> _INFORMATION SHOWN_
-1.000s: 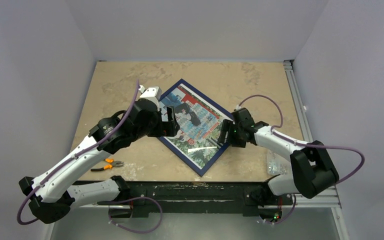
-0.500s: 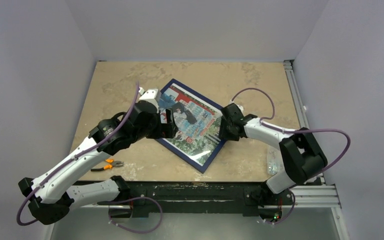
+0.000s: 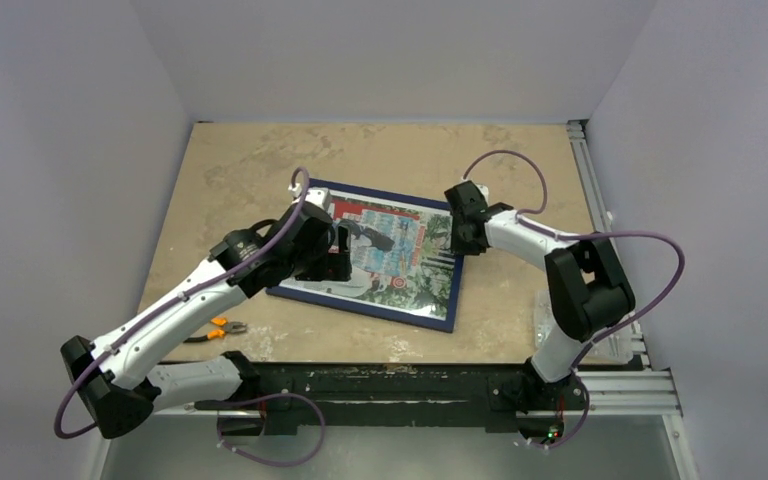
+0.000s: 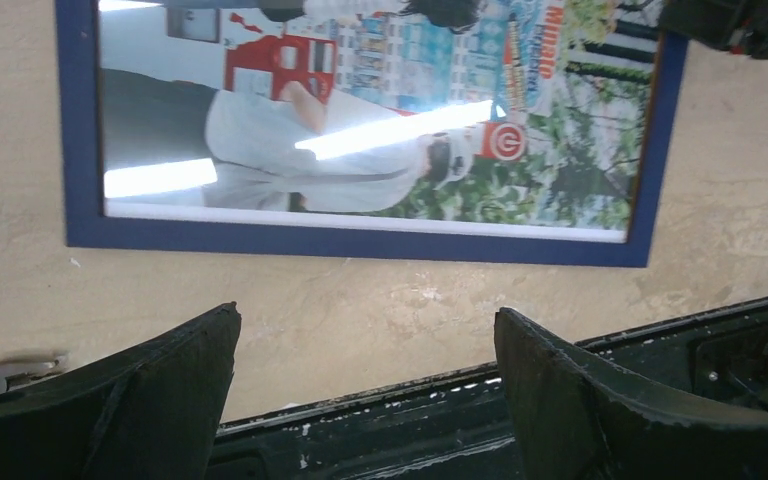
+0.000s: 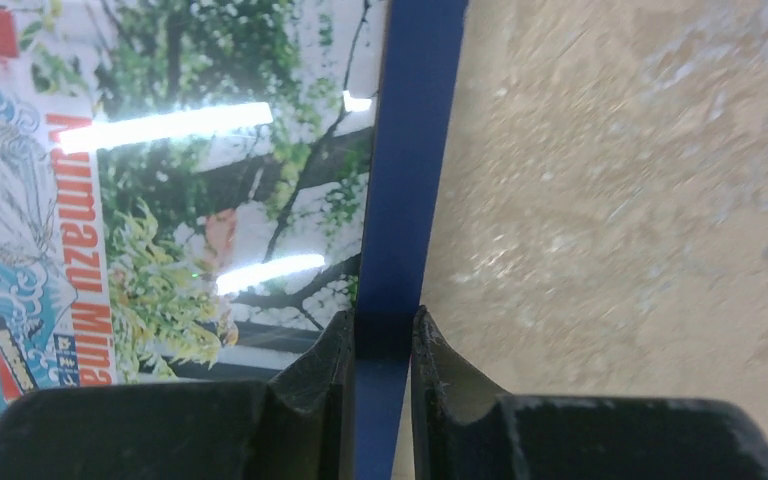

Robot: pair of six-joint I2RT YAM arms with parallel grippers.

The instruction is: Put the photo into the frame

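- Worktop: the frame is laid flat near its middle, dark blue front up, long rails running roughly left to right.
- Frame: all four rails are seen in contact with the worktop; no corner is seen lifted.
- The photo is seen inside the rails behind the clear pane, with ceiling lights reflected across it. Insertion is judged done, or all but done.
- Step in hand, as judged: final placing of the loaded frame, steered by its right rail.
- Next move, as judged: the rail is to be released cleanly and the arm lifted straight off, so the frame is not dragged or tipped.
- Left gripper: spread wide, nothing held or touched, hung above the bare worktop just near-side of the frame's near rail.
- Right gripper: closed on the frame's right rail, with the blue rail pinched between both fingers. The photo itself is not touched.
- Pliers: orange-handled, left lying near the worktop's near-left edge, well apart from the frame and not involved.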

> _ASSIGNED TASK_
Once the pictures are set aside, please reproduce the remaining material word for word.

> _EXPECTED OUTPUT_
-1.000s: 
-0.500s: 
+0.000s: 
+0.000s: 
+0.000s: 

Robot: pair of six-joint I2RT YAM arms with parallel grippers.

The instruction is: Put the photo into the frame

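- Worktop: the frame is laid flat near its middle, dark blue front up, long rails running roughly left to right.
- Frame: all four rails are seen in contact with the worktop; no corner is seen lifted.
- The photo is seen inside the rails behind the clear pane, with ceiling lights reflected across it. Insertion is judged done, or all but done.
- Step in hand, as judged: final placing of the loaded frame, steered by its right rail.
- Next move, as judged: the rail is to be released cleanly and the arm lifted straight off, so the frame is not dragged or tipped.
- Left gripper: spread wide, nothing held or touched, hung above the bare worktop just near-side of the frame's near rail.
- Right gripper: closed on the frame's right rail, with the blue rail pinched between both fingers. The photo itself is not touched.
- Pliers: orange-handled, left lying near the worktop's near-left edge, well apart from the frame and not involved.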

No further output is required here.